• [Your assignment]
A word-for-word transcription of the whole listing is required.

• [Available data]
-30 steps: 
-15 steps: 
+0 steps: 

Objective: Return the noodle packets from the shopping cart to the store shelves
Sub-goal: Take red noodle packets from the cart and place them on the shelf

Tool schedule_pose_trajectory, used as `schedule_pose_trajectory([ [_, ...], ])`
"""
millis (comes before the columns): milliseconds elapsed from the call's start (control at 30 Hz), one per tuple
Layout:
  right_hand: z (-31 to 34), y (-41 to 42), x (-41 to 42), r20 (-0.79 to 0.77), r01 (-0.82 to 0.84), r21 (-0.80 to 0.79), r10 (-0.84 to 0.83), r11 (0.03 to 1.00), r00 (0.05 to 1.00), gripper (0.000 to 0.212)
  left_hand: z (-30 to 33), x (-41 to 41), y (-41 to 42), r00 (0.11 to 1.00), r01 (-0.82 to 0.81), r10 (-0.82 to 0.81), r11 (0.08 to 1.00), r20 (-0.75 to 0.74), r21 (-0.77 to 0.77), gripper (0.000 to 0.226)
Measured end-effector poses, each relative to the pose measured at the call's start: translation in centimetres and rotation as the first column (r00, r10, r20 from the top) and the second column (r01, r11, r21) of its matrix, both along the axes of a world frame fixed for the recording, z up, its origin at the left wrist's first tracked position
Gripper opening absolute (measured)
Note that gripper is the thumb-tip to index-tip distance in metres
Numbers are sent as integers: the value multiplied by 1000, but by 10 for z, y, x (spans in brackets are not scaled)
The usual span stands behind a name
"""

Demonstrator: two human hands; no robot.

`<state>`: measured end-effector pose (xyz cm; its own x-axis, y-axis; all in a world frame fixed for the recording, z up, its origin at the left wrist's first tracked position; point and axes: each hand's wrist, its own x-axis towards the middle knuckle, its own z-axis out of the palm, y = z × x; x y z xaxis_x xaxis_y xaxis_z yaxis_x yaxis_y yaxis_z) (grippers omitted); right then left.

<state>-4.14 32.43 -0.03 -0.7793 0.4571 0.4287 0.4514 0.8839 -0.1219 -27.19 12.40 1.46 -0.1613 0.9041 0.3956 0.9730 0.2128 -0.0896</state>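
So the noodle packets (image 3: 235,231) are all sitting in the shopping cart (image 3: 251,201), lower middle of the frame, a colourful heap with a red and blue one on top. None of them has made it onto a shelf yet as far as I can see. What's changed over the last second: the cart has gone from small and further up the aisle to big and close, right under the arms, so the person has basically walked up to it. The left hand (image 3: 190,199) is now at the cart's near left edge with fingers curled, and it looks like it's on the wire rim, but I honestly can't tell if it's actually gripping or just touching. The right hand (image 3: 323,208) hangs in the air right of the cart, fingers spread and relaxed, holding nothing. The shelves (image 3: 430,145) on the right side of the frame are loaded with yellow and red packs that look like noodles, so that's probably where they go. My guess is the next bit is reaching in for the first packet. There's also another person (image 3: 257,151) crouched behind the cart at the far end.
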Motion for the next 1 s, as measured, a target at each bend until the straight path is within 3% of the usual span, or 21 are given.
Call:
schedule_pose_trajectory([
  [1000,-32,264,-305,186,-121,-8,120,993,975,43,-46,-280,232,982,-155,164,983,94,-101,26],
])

• [Finished exercise]
-30 steps: 
-15 steps: 
+0 steps: 

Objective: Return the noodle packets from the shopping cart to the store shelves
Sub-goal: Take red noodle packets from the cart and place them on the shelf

Tool schedule_pose_trajectory, used as `schedule_pose_trajectory([ [_, ...], ])`
"""
millis (comes before the columns): milliseconds elapsed from the call's start (control at 30 Hz), one per tuple
Layout:
  right_hand: z (-31 to 34), y (-41 to 42), x (-41 to 42), r20 (-0.79 to 0.77), r01 (-0.82 to 0.84), r21 (-0.80 to 0.79), r10 (-0.84 to 0.83), r11 (0.03 to 1.00), r00 (0.05 to 1.00), gripper (0.000 to 0.212)
  left_hand: z (-30 to 33), x (-41 to 41), y (-41 to 42), r00 (0.11 to 1.00), r01 (-0.82 to 0.81), r10 (-0.82 to 0.81), r11 (0.08 to 1.00), r20 (-0.75 to 0.74), r21 (-0.77 to 0.77), gripper (0.000 to 0.226)
Measured end-effector poses, each relative to the pose measured at the call's start: translation in centimetres and rotation as the first column (r00, r10, r20 from the top) and the second column (r01, r11, r21) of its matrix, both along the axes of a world frame fixed for the recording, z up, its origin at the left wrist's first tracked position
Gripper opening absolute (measured)
Note that gripper is the thumb-tip to index-tip distance in metres
Numbers are sent as integers: the value multiplied by 1000, but by 10 for z, y, x (spans in brackets are not scaled)
The usual span stands behind a name
"""

Demonstrator: two human hands; no robot.

`<state>`: measured end-effector pose (xyz cm; its own x-axis, y-axis; all in a world frame fixed for the recording, z up, its origin at the left wrist's first tracked position; point and axes: each hand's wrist, its own x-axis towards the middle knuckle, its own z-axis out of the palm, y = z × x; x y z xaxis_x xaxis_y xaxis_z yaxis_x yaxis_y yaxis_z) (grippers omitted); right then left.

<state>-4.14 32.43 -0.03 -0.7793 0.4571 0.4287 0.4514 0.8839 -0.1219 -27.19 12.40 1.46 -0.1613 0.9041 0.3956 0.9730 0.2128 -0.0896</state>
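So the noodle packets (image 3: 235,231) are all sitting in the shopping cart (image 3: 251,201), lower middle of the frame, a colourful heap with a red and blue one on top. None of them has made it onto a shelf yet as far as I can see. What's changed over the last second: the cart has gone from small and further up the aisle to big and close, right under the arms, so the person has basically walked up to it. The left hand (image 3: 190,199) is now at the cart's near left edge with fingers curled, and it looks like it's on the wire rim, but I honestly can't tell if it's actually gripping or just touching. The right hand (image 3: 323,208) hangs in the air right of the cart, fingers spread and relaxed, holding nothing. The shelves (image 3: 430,145) on the right side of the frame are loaded with yellow and red packs that look like noodles, so that's probably where they go. My guess is the next bit is reaching in for the first packet. There's also another person (image 3: 257,151) crouched behind the cart at the far end.
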Motion for the next 1 s, as measured, a target at each bend until the straight path is within 3% of the usual span, or 21 are given.
Call:
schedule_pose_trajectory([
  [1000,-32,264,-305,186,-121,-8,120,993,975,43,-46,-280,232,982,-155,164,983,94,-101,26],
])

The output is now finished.